→ **WHAT YOU ARE ASKED TO DO**
Quote the whole listing exactly. Leave the pictures out of your copy.

→ **DATASET CONTENT**
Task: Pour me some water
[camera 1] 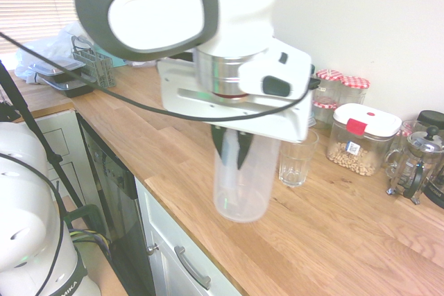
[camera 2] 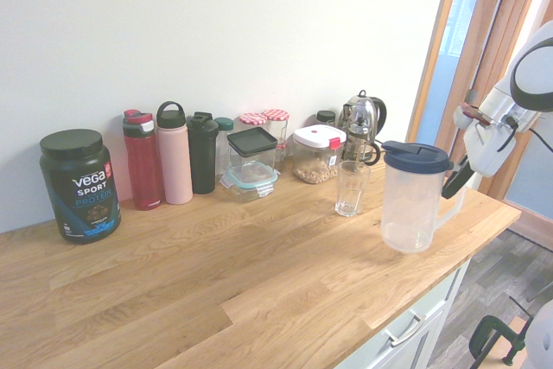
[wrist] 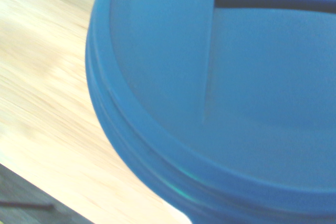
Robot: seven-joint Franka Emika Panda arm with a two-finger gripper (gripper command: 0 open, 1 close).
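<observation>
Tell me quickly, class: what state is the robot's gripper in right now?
Gripper: closed on the handle of the clear pitcher with the blue lid.

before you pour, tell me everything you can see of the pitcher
The pitcher is tall, translucent and plastic-looking, with a dark blue lid and a pale side handle. It stands upright on the wooden counter, near the drinking glass. The dark fingers are at its handle, apparently gripping it.
</observation>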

→ **RESPONSE TO THIS EXERCISE**
Task: Pour me some water
[camera 1] 
[camera 2] 
[wrist] 
Robot: seven-joint Franka Emika Panda arm with a two-finger gripper (gripper command: 0 open, 1 close).
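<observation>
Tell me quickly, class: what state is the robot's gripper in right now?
Gripper: closed on the handle of the clear pitcher with the blue lid.

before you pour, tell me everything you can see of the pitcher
The pitcher is tall, translucent and plastic-looking, with a dark blue lid and a pale side handle. It stands upright on the wooden counter, near the drinking glass. The dark fingers are at its handle, apparently gripping it.
</observation>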

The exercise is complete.